• **PROBLEM**:
Using the records below, filter for lines that contain the string "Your" and copy them out.
=== Section Start ===
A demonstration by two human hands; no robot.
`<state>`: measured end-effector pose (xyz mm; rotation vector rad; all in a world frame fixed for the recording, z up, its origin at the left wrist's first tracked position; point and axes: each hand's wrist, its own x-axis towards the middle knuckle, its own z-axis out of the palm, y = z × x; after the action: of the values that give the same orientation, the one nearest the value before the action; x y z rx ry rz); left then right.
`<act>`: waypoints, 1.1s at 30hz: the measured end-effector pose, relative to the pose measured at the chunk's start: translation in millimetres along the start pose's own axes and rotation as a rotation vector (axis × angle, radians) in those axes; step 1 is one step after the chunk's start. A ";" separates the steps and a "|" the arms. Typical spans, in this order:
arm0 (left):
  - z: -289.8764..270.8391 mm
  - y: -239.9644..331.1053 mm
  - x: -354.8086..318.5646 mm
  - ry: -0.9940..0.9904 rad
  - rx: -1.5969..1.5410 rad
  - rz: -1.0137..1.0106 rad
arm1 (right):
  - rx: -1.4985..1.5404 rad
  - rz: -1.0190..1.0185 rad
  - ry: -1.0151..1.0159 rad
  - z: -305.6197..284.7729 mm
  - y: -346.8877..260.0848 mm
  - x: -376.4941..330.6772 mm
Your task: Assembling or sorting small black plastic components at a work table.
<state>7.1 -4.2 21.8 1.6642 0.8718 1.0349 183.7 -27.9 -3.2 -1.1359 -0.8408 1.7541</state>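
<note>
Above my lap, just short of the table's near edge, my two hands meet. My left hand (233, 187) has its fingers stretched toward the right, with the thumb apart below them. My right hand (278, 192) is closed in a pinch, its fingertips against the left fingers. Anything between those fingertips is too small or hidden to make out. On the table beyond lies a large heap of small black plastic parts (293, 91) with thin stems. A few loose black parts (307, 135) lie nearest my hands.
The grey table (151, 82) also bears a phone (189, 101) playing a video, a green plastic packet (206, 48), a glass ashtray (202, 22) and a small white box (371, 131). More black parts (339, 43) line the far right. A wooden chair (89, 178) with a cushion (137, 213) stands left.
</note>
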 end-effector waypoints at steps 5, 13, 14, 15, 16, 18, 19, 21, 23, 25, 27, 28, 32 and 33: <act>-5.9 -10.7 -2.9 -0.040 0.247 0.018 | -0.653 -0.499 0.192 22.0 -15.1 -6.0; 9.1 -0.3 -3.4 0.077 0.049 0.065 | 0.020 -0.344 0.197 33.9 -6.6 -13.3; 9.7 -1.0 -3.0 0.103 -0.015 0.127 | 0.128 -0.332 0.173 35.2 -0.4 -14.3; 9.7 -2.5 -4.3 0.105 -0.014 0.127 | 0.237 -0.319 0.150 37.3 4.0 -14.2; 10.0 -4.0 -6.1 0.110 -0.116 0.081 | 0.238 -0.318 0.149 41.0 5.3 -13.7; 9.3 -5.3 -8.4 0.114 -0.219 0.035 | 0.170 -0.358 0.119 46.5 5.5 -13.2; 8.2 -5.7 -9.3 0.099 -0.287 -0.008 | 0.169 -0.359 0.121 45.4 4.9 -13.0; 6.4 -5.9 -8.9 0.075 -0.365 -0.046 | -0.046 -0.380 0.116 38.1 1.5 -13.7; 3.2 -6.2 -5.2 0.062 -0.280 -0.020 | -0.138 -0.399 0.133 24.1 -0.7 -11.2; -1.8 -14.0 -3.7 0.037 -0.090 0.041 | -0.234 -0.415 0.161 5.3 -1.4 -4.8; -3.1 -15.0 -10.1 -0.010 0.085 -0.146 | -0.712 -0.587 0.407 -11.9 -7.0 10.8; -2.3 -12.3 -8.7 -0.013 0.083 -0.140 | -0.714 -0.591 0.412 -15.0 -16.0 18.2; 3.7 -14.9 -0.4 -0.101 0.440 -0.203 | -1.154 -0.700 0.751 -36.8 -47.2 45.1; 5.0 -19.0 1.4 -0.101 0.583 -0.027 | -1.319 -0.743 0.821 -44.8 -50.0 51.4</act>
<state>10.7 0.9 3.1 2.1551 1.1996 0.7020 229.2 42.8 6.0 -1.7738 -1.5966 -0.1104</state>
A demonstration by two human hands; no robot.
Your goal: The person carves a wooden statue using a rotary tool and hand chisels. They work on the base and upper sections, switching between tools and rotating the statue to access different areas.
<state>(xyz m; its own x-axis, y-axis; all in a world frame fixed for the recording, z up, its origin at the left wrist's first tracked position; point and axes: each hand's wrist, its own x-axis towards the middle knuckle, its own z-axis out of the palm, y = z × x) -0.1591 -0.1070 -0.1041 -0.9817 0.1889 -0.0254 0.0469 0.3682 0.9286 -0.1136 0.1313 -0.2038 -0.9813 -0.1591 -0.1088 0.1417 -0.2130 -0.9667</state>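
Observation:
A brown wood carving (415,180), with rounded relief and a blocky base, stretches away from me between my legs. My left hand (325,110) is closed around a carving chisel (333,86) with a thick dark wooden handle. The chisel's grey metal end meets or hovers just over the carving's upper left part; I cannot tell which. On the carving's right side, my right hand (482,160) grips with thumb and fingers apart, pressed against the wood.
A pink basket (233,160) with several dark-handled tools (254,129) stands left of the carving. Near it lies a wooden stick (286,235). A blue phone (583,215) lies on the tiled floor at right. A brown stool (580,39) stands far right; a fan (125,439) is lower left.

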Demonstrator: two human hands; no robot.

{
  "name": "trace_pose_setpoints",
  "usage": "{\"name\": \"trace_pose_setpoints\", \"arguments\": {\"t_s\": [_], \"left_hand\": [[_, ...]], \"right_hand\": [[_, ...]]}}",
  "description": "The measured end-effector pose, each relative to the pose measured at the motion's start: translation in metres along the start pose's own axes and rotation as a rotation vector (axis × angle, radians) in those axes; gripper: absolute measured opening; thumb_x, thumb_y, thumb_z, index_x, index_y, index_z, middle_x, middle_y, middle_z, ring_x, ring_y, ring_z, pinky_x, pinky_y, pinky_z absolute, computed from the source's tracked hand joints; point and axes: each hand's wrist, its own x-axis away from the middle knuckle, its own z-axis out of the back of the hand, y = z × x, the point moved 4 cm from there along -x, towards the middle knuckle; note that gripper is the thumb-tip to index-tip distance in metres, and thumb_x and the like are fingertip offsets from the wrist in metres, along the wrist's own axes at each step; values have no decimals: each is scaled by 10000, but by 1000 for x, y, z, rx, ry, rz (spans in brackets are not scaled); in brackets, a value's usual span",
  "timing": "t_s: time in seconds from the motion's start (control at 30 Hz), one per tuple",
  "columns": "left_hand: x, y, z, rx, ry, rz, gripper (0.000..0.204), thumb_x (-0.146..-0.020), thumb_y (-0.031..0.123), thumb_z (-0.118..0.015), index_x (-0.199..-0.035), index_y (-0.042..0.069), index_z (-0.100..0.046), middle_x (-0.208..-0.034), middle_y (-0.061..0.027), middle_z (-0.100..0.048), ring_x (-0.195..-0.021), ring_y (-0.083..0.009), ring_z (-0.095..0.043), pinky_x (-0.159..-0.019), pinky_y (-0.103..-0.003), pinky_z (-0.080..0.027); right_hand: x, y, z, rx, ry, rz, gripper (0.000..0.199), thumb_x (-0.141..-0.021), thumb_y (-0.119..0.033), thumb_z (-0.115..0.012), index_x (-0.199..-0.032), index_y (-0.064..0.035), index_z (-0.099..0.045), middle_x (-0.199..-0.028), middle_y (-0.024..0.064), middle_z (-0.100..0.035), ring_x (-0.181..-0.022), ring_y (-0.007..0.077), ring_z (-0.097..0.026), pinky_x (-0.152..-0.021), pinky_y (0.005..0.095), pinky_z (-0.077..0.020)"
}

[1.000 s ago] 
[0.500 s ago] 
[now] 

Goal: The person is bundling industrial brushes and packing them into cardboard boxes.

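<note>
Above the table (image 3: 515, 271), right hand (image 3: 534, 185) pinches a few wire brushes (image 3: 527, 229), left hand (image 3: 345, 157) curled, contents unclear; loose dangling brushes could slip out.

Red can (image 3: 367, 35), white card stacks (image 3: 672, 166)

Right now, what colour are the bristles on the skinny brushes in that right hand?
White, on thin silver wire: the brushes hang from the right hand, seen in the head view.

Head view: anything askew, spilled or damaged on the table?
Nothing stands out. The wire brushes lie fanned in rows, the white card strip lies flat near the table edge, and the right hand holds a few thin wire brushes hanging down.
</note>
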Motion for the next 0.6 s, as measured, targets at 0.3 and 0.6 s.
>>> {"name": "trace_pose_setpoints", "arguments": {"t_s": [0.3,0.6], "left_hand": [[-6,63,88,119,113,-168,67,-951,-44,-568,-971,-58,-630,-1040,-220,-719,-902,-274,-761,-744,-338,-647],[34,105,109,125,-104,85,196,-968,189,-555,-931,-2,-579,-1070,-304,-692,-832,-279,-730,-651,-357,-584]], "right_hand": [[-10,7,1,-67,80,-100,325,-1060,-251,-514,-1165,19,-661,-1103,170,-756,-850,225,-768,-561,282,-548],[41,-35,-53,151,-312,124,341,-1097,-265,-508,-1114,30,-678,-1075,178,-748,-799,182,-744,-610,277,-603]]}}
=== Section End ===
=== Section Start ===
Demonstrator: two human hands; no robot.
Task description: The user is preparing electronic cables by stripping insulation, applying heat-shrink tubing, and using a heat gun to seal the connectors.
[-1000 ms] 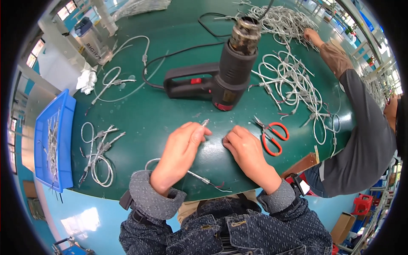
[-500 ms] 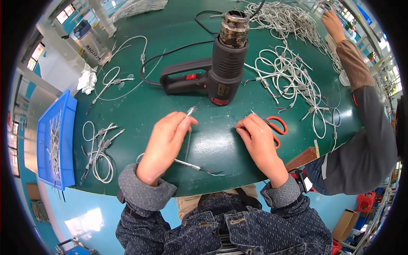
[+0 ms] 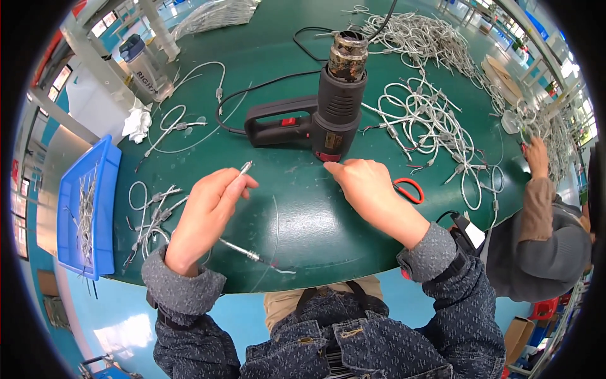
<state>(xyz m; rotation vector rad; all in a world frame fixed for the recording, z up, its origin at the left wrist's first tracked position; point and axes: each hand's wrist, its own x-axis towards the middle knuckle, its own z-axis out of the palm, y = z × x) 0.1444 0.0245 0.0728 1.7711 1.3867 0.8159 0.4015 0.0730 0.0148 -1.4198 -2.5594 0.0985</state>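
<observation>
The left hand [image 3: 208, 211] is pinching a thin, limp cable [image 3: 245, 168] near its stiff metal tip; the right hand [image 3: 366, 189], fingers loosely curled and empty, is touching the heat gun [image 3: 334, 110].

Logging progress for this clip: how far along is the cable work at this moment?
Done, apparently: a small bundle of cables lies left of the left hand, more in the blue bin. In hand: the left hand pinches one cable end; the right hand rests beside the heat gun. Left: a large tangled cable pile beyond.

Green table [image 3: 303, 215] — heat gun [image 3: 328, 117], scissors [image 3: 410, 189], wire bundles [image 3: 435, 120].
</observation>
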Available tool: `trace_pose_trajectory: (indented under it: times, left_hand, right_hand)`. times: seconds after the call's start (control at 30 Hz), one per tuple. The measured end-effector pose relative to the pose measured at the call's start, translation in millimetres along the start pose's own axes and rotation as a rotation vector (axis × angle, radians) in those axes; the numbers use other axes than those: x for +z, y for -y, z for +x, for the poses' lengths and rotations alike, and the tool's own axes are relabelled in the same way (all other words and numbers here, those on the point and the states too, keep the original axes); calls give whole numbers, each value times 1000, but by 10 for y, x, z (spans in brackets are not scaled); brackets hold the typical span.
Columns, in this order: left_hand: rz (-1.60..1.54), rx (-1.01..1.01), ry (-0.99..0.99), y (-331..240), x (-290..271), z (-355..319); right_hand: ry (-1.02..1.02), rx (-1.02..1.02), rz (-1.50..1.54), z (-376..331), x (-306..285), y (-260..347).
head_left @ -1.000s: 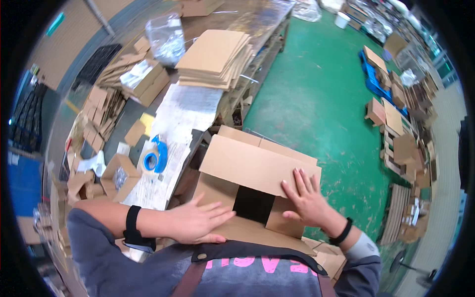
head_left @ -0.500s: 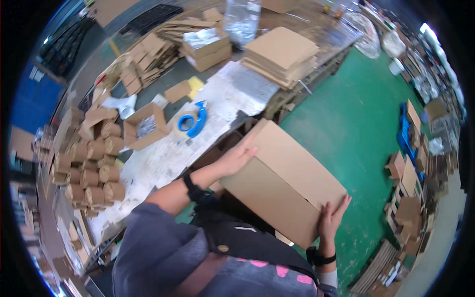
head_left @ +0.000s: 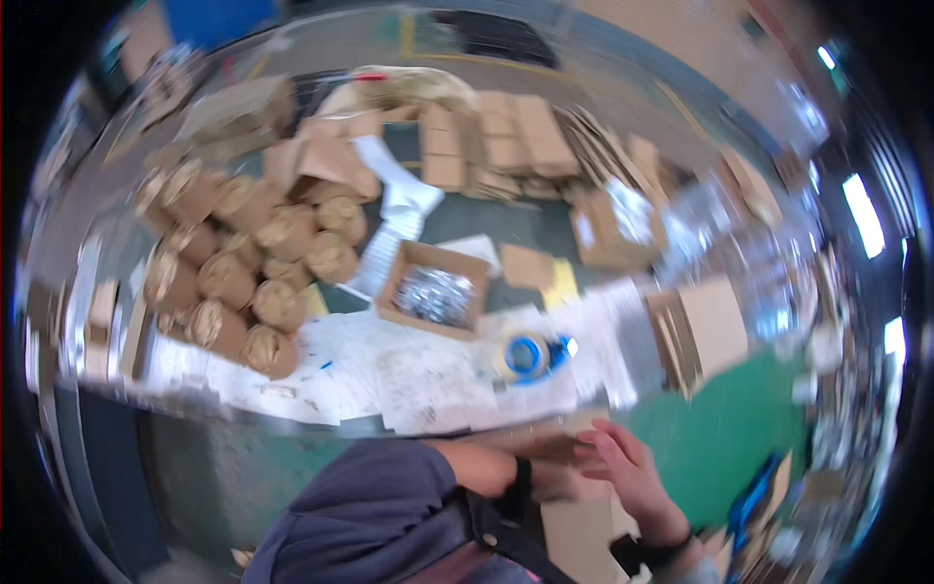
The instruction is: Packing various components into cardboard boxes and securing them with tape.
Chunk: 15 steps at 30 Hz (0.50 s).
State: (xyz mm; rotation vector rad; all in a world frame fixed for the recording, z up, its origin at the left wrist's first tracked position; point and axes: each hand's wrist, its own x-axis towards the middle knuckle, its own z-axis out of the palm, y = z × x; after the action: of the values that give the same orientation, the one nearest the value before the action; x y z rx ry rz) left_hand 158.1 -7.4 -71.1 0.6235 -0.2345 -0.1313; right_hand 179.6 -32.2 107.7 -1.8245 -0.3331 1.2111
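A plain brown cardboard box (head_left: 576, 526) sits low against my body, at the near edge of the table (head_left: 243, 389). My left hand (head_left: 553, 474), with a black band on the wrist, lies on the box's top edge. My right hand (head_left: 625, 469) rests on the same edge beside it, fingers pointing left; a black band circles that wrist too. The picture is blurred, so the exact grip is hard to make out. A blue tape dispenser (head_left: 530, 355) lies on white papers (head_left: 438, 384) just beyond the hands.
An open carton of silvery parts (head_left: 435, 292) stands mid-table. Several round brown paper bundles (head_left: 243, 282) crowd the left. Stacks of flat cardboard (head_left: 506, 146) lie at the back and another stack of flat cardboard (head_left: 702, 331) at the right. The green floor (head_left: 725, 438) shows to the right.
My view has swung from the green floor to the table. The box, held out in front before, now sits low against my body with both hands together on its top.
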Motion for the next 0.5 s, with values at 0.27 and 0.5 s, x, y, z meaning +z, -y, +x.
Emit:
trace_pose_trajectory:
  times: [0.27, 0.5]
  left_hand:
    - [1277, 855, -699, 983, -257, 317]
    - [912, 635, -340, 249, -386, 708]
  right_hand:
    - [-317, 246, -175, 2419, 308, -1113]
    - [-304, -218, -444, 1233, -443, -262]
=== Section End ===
• **RESPONSE**:
Your task: Assembling or sorting small black plastic components at a work table.
Your goal: The person carves a wooden statue using a rotary tool and hand chisels. They work on the base and upper sections, switching between tools and rotating the statue to access different areas.

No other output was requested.